Pan Wei
Division of Biostatistics, School of Public Health, University of Minnesota, A460 Mayo Building (MMC 303), Minneapolis, MN 55455-0378, USA.
Bioinformatics. 2003 Jul 22;19(11):1333-40. doi: 10.1093/bioinformatics/btg167.
Recently a class of nonparametric statistical methods, including the empirical Bayes (EB) method, the significance analysis of microarray (SAM) method and the mixture model method (MMM), have been proposed to detect differential gene expression for replicated microarray experiments conducted under two conditions. All the methods depend on constructing a test statistic Z and a so-called null statistic z. The null statistic z is used to provide some reference distribution for Z such that statistical inference can be accomplished. A common way of constructing z is to apply Z to randomly permuted data. Here we point our that the distribution of z may not approximate the null distribution of Z well, leading to possibly too conservative inference. This observation may apply to other permutation-based nonparametric methods. We propose a new method of constructing a null statistic that aims to estimate the null distribution of a test statistic directly.
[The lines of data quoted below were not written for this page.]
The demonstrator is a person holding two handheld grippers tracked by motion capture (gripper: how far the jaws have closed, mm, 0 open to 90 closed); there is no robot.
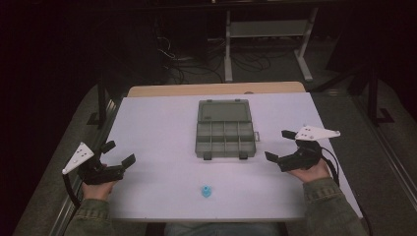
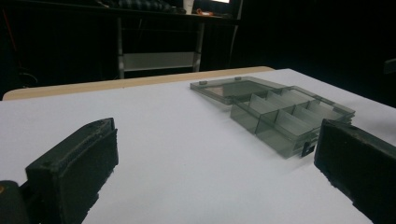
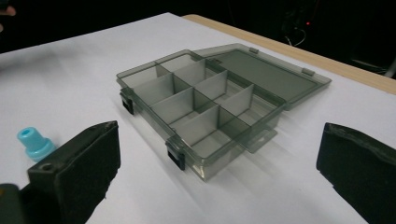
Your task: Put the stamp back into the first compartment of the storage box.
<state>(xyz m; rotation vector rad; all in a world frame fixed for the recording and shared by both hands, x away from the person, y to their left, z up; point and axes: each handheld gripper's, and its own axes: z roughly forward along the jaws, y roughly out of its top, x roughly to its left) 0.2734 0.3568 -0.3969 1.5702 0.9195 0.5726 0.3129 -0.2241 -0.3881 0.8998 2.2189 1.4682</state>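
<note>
one blue cap beside organizer box

The room around me is very dark, almost black, and the light falls mostly on the white table, which looks pale with a slight violet tint. The high view is soft and a little grainy. The organizer box throws only a faint shadow to its near side. In both gripper views my black jaws at the bottom are dark and soft (little detail in them), and the far background is lost in shadow
</note>
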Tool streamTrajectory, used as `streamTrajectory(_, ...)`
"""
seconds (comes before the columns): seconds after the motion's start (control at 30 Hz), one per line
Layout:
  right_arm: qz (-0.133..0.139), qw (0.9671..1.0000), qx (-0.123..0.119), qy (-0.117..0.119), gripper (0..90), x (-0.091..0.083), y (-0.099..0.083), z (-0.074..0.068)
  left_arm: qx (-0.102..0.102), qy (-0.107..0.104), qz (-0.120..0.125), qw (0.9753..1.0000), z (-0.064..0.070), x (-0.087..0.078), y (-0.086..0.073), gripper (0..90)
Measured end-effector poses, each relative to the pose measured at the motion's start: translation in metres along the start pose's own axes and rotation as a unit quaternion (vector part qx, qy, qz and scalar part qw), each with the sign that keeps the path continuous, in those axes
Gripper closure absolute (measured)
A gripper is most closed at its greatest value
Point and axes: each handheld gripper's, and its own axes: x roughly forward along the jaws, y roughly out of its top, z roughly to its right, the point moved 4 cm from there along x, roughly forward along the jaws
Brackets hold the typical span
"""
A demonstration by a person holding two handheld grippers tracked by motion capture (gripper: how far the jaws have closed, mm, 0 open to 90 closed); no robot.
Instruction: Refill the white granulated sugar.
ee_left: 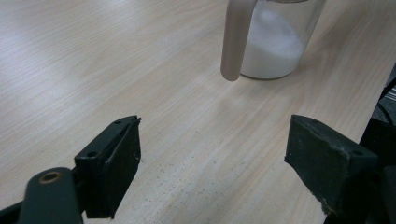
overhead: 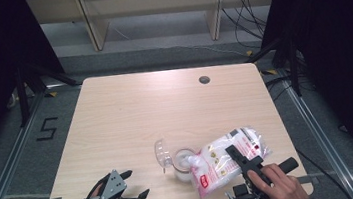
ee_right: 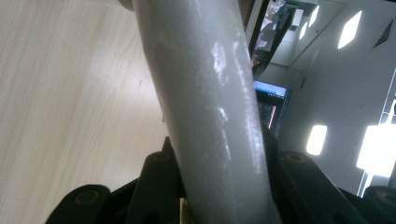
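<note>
Clearly pouring: bag (overhead: 229, 158) tipped over jar (overhead: 183, 164) near the table's (overhead: 131, 114) front edge, right of middle, clamped in right gripper (overhead: 236, 159); jar part full of white powder, hinged lid (overhead: 162, 154) swung open to its left. Left gripper (overhead: 135, 184) idle by the front left corner, jaws spread wide and holding nothing. Next, probably, more tilt with the bag's mouth kept over the rim. Pale wood, bare otherwise; grey floor, shelving and cables beyond.
</note>
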Motion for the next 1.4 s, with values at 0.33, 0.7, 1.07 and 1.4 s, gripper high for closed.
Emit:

Using simulated data and real data, we assess and compare the performance of the existing method and our new method when applied in EB, SAM and MMM. Some interesting findings on operating characteristics of EB, SAM and MMM are also reported. Finally, by combining the idea of SAM and MMM, we outline a simple nonparametric method based on the direct use of a test statistic and a null statistic.
最近,一类非参数统计方法,包括经验贝叶斯(EB)方法、微阵列显著性分析(SAM)方法和混合模型方法(MMM),已被提出用于检测在两种条件下进行的重复微阵列实验中的差异基因表达。所有这些方法都依赖于构建一个检验统计量Z和一个所谓的零统计量z。零统计量z用于为Z提供一些参考分布,以便能够进行统计推断。构建z的一种常见方法是将Z应用于随机排列的数据。在这里我们指出,z的分布可能不能很好地近似Z的零分布,从而导致可能过于保守的推断。这一观察结果可能适用于其他基于排列的非参数方法。我们提出了一种构建零统计量的新方法,其目的是直接估计检验统计量的零分布。
使用模拟数据和真实数据,我们评估并比较了现有方法和我们的新方法在应用于EB、SAM和MMM时的性能。还报告了一些关于EB、SAM和MMM操作特性的有趣发现。最后,通过结合SAM和MMM的思想,我们概述了一种基于直接使用检验统计量和零统计量的简单非参数方法。